▶ _Available data_:
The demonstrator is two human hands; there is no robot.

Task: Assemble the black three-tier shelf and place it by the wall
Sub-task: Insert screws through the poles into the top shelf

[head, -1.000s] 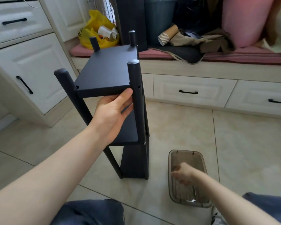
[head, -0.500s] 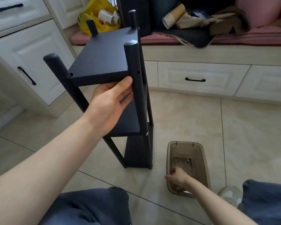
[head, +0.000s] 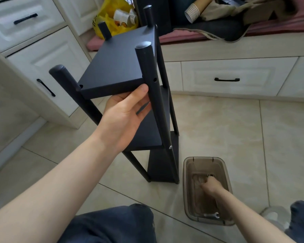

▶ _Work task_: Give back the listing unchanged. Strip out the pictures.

▶ _Exercise result_:
The demonstrator is two human hands; there is no robot.

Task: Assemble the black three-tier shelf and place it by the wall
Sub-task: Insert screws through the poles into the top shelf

[head, -1.000s] 
[head, -0.500s] 
[head, +0.000s] 

Nothing else goes in the answer.